• **Work request**
Below is a set of entries; give all of them again exactly.

Stored data entries:
%%

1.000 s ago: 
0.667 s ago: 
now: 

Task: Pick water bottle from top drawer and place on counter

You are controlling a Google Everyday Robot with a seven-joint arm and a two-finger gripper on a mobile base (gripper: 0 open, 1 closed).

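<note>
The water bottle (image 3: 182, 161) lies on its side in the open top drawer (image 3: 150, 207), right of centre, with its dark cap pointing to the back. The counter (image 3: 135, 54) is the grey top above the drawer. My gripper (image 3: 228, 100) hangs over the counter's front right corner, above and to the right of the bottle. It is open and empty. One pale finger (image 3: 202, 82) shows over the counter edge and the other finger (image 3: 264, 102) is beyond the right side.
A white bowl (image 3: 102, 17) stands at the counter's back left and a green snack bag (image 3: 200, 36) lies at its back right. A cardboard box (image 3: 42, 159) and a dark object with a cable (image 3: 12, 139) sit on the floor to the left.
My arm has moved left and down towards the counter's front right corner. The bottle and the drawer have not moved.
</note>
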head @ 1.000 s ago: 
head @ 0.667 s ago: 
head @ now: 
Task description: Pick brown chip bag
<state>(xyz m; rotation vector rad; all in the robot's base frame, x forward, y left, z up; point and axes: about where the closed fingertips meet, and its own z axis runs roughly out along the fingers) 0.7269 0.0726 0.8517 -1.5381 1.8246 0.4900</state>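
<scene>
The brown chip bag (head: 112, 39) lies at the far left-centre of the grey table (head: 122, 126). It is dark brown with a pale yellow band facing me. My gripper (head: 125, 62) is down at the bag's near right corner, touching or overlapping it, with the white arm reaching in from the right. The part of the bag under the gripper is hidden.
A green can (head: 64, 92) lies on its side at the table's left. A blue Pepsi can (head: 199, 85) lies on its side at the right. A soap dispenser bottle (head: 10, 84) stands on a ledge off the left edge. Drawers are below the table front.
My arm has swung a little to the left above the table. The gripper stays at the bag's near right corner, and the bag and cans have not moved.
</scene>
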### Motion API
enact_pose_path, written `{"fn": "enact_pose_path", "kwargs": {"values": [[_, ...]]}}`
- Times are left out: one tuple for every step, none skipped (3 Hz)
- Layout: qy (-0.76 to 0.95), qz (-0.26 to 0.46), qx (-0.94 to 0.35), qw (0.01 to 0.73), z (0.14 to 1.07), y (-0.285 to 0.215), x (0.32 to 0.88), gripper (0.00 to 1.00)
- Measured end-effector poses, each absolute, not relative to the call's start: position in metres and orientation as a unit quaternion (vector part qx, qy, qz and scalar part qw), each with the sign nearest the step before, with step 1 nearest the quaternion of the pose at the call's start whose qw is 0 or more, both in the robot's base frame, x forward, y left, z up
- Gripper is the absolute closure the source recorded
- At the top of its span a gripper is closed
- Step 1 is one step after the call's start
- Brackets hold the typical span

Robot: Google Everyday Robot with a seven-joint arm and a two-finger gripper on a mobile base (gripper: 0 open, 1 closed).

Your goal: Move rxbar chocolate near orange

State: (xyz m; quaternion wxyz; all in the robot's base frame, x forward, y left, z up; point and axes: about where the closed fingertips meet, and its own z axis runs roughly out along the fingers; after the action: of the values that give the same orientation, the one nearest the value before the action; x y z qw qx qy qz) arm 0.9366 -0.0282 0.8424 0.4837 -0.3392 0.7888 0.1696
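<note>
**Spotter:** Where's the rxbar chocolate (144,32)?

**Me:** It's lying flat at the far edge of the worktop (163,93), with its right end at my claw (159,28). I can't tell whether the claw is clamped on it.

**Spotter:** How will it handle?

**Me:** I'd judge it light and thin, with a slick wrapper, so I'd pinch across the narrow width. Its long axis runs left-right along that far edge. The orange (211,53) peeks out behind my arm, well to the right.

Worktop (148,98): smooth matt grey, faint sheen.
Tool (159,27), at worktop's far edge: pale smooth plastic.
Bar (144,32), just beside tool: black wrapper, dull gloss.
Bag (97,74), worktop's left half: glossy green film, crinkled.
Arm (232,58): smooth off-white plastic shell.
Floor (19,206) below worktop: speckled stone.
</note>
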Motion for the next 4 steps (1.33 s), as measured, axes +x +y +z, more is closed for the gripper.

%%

• **Result of the task**
1.000 s ago: 
0.667 s ago: 
now: 

Task: Pick water bottle from top drawer and place on counter

You are controlling a Google Everyday Robot with a seven-joint arm and a two-finger gripper on a mobile base (gripper: 0 open, 1 closed).

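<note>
The water bottle (image 3: 182, 161) lies on its side in the open top drawer (image 3: 150, 207), right of centre, with its dark cap pointing to the back. The counter (image 3: 135, 54) is the grey top above the drawer. My gripper (image 3: 228, 100) hangs over the counter's front right corner, above and to the right of the bottle. It is open and empty. One pale finger (image 3: 202, 82) shows over the counter edge and the other finger (image 3: 264, 102) is beyond the right side.
A white bowl (image 3: 102, 17) stands at the counter's back left and a green snack bag (image 3: 200, 36) lies at its back right. A cardboard box (image 3: 42, 159) and a dark object with a cable (image 3: 12, 139) sit on the floor to the left.
My arm has moved left and down towards the counter's front right corner. The bottle and the drawer have not moved.
</note>
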head @ 1.000 s ago: 
head @ 0.667 s ago: 
head @ now: 
Task description: Pick brown chip bag
<state>(xyz m; rotation vector rad; all in the robot's base frame, x forward, y left, z up; point and axes: about where the closed fingertips meet, and its own z axis runs roughly out along the fingers) 0.7269 0.0726 0.8517 -1.5381 1.8246 0.4900</state>
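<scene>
The brown chip bag (head: 112, 39) lies at the far left-centre of the grey table (head: 122, 126). It is dark brown with a pale yellow band facing me. My gripper (head: 125, 62) is down at the bag's near right corner, touching or overlapping it, with the white arm reaching in from the right. The part of the bag under the gripper is hidden.
A green can (head: 64, 92) lies on its side at the table's left. A blue Pepsi can (head: 199, 85) lies on its side at the right. A soap dispenser bottle (head: 10, 84) stands on a ledge off the left edge. Drawers are below the table front.
My arm has swung a little to the left above the table. The gripper stays at the bag's near right corner, and the bag and cans have not moved.
</scene>
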### Motion API
enact_pose_path, written `{"fn": "enact_pose_path", "kwargs": {"values": [[_, ...]]}}`
- Times are left out: one tuple for every step, none skipped (3 Hz)
- Layout: qy (-0.76 to 0.95), qz (-0.26 to 0.46), qx (-0.94 to 0.35), qw (0.01 to 0.73), z (0.14 to 1.07), y (-0.285 to 0.215), x (0.32 to 0.88), gripper (0.00 to 1.00)
- Measured end-effector poses, each absolute, not relative to the call's start: position in metres and orientation as a unit quaternion (vector part qx, qy, qz and scalar part qw), each with the sign nearest the step before, with step 1 nearest the quaternion of the pose at the call's start whose qw is 0 or more, both in the robot's base frame, x forward, y left, z up
- Gripper is the absolute closure the source recorded
- At the top of its span a gripper is closed
- Step 1 is one step after the call's start
- Brackets hold the typical span

Robot: Google Everyday Robot with a seven-joint arm and a two-finger gripper on a mobile base (gripper: 0 open, 1 closed).

Your goal: Move rxbar chocolate near orange

State: (xyz m; quaternion wxyz; all in the robot's base frame, x forward, y left, z up; point and axes: about where the closed fingertips meet, and its own z axis runs roughly out along the fingers; after the action: of the values that give the same orientation, the one nearest the value before the action; x y z qw qx qy qz) arm 0.9366 -0.0282 0.8424 0.4837 -0.3392 0.7888 0.1696
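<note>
**Spotter:** Where's the rxbar chocolate (144,32)?

**Me:** It's lying flat at the far edge of the worktop (163,93), with its right end at my claw (159,28). I can't tell whether the claw is clamped on it.

**Spotter:** How will it handle?

**Me:** I'd judge it light and thin, with a slick wrapper, so I'd pinch across the narrow width. Its long axis runs left-right along that far edge. The orange (211,53) peeks out behind my arm, well to the right.

Worktop (148,98): smooth matt grey, faint sheen.
Tool (159,27), at worktop's far edge: pale smooth plastic.
Bar (144,32), just beside tool: black wrapper, dull gloss.
Bag (97,74), worktop's left half: glossy green film, crinkled.
Arm (232,58): smooth off-white plastic shell.
Floor (19,206) below worktop: speckled stone.
</note>
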Motion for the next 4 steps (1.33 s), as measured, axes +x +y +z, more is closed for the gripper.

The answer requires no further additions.